Monday, November 18, 2019

Jeremiah: The New Moses

"Ah, Sovereign LORD,” I said, “I do not know how to speak; I am only a child” (Jeremiah 1:6).

Jeremiah was the son of Hilkiah, one of the priests of the temple. Because there were so many priests, God instructed David to set them up in 24 “courses” or groups (1 Chronicles 24). Each course served for two weeks in the year under its own chief priest. During the rest of the year, members of the courses resided in towns through Israel as teachers and preachers (compare Luke 1:8–9). Jeremiah grew up in the town of Anathoth in Benjamin.

God appeared to him, saying He had predestined Jeremiah to be a prophet. “Before I formed you in the womb,” said God, “I set you apart. I appointed you as a prophet to the nations” (Jeremiah 1:5).

Jeremiah protested that he was both too young and a poor speaker. Nobody would listen to him. God should find someone else. This response reminds us of Moses who also protested that he had no speaking ability, but God called him to service anyway (Exodus 3–4).

God’s response to Jeremiah was similar. “Don’t say you are only a child. You will go where I tell you, and you will say exactly what I tell you to say.” This would have reminded the people of Jeremiah’s day of what God told Moses: “You will go to Pharaoh and tell him what I say.”

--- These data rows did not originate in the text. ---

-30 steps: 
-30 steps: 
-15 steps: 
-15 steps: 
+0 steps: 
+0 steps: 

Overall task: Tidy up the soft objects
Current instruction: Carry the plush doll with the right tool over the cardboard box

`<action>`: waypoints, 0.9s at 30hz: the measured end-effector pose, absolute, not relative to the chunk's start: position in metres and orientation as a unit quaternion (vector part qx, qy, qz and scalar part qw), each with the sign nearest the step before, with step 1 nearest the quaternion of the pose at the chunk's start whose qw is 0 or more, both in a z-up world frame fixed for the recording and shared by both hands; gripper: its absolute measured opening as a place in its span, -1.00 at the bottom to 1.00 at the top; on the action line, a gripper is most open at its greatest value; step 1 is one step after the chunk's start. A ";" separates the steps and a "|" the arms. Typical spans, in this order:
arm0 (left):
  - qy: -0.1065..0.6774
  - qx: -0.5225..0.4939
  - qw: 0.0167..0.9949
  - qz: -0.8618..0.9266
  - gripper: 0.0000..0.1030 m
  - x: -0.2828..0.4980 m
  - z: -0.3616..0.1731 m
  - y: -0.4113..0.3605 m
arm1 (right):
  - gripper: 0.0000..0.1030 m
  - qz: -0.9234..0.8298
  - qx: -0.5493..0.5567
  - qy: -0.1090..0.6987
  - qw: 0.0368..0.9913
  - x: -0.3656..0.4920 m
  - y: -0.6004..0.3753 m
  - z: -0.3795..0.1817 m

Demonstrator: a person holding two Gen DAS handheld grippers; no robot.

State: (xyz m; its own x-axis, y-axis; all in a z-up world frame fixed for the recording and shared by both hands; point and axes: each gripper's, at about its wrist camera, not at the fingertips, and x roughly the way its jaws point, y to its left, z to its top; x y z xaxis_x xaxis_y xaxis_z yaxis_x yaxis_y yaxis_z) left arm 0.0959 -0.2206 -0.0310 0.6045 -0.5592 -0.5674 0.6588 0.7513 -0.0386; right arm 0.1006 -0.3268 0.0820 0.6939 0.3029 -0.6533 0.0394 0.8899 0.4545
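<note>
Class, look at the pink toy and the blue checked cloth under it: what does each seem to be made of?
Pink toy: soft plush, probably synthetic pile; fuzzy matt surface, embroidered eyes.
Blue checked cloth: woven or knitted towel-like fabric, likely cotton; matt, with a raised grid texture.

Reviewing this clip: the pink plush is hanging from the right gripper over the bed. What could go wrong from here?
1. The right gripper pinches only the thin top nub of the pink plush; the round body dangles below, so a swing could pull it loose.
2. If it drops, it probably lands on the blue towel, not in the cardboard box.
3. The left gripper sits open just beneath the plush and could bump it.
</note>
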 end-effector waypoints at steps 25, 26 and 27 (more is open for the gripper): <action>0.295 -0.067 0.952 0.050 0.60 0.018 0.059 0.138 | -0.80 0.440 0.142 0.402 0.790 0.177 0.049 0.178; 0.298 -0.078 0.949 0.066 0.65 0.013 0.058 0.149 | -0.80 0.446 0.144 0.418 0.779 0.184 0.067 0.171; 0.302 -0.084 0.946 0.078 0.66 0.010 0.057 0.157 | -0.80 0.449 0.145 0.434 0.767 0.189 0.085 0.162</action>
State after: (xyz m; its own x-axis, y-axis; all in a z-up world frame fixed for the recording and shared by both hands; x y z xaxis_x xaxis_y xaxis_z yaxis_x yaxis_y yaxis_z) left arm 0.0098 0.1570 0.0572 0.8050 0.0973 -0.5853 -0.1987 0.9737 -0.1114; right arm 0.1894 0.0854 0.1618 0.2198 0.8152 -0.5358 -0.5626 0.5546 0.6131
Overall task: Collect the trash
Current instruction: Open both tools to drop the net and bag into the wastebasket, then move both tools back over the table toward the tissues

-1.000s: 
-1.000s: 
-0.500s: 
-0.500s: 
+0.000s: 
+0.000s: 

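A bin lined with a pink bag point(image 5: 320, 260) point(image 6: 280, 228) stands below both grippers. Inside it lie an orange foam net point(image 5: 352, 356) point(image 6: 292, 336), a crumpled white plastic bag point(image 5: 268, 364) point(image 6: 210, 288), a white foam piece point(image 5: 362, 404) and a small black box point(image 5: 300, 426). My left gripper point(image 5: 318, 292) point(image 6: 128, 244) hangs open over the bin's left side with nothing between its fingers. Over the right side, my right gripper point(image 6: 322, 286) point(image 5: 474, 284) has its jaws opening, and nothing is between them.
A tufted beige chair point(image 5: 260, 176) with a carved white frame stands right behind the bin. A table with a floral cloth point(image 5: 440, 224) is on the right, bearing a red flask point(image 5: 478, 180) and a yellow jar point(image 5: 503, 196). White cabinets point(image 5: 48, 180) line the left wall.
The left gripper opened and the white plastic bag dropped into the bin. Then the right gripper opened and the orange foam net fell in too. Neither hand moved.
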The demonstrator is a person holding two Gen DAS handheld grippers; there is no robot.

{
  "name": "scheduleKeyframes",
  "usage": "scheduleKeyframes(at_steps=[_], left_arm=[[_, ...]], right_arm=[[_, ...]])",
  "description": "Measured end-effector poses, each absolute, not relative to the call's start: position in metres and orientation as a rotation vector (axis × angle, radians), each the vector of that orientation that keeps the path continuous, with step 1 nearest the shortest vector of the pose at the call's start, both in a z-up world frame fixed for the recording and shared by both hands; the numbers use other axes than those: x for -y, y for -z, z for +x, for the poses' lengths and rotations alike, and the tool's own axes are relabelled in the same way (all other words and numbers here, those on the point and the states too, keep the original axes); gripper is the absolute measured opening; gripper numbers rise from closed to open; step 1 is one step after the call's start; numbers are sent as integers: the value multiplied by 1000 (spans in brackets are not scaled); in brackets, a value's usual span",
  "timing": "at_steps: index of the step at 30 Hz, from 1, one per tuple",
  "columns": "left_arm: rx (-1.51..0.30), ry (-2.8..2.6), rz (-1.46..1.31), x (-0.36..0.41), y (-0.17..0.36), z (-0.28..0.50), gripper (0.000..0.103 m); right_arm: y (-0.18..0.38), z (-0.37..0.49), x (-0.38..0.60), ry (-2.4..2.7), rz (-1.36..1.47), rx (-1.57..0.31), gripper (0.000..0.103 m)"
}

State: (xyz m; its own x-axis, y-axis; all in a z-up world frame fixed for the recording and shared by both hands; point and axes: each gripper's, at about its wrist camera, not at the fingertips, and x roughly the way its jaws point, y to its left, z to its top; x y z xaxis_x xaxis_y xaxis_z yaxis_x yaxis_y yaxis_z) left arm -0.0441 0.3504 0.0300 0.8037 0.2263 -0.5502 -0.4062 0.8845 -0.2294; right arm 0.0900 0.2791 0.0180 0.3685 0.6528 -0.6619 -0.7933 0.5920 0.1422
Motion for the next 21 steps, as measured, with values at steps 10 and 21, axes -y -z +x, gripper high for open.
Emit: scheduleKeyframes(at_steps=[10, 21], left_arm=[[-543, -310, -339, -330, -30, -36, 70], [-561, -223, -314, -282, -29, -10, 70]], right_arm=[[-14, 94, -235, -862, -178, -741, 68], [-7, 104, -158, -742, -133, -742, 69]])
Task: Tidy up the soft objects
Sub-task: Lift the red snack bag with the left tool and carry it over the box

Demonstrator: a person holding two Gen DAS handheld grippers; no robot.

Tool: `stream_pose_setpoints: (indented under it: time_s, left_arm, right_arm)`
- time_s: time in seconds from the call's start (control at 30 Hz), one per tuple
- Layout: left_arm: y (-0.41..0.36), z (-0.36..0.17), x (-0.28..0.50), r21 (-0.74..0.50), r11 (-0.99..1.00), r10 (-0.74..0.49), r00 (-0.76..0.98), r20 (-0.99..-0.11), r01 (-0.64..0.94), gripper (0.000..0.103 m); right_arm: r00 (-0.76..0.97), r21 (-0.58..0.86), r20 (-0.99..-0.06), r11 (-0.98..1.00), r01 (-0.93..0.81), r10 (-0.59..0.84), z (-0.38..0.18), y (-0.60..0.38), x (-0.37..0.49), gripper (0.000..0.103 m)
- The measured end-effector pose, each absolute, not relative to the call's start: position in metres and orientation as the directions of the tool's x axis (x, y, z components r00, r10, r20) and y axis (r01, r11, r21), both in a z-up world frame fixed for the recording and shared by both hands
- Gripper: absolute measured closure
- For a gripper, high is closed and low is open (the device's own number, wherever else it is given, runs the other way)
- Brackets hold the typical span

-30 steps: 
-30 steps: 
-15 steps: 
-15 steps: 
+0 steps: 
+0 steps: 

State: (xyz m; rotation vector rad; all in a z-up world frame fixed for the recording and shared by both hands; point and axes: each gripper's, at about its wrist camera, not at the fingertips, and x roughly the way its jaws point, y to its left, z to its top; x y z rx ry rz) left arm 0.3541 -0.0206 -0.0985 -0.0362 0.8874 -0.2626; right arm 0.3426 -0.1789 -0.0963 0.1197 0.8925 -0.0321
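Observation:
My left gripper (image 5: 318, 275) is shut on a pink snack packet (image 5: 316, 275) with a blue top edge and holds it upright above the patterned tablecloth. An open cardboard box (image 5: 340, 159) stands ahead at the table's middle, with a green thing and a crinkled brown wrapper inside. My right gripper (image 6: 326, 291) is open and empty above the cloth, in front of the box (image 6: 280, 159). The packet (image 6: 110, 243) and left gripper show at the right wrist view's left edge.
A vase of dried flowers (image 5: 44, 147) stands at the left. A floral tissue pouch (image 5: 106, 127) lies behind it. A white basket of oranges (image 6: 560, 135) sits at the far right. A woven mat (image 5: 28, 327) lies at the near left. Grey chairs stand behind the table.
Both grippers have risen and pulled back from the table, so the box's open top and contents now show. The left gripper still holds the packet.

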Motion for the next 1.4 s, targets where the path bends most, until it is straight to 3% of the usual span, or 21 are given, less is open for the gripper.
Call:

This is a chilling analogy. The call of Jeremiah establishes that Judah had become Egypt in God’s eyes. Her worship was like the Egyptian worship of false gods. Just as God made war on the gods of Egypt through Moses, so He will make war on the temple through Jeremiah.

This was not only a spiritually appropriate analogy. The people of Judah at this time were strongly drawn to Egypt. They looked to Egypt for protection against Nebuchadnezzar, rejecting God’s statement that He had given the world into Nebuchadnezzar’s hands (see Jeremiah 27). Judah was also adopting Egyptian worship practices when they put Egyptian gods in the temple; all the while they also pretended to worship the Lord. Just as God led His people out of Egypt, so God was going to lead the remnant out of Judah into the wilderness of Babylon and eventually restore them to the land.

Secular humanism is “Egyptian,” and many churches have sold out to this Egyptian leaven. We need Jeremiahs who will call God’s people out of such churches and into faithful remnant churches. Where do you stand? In Egypt or in a true church?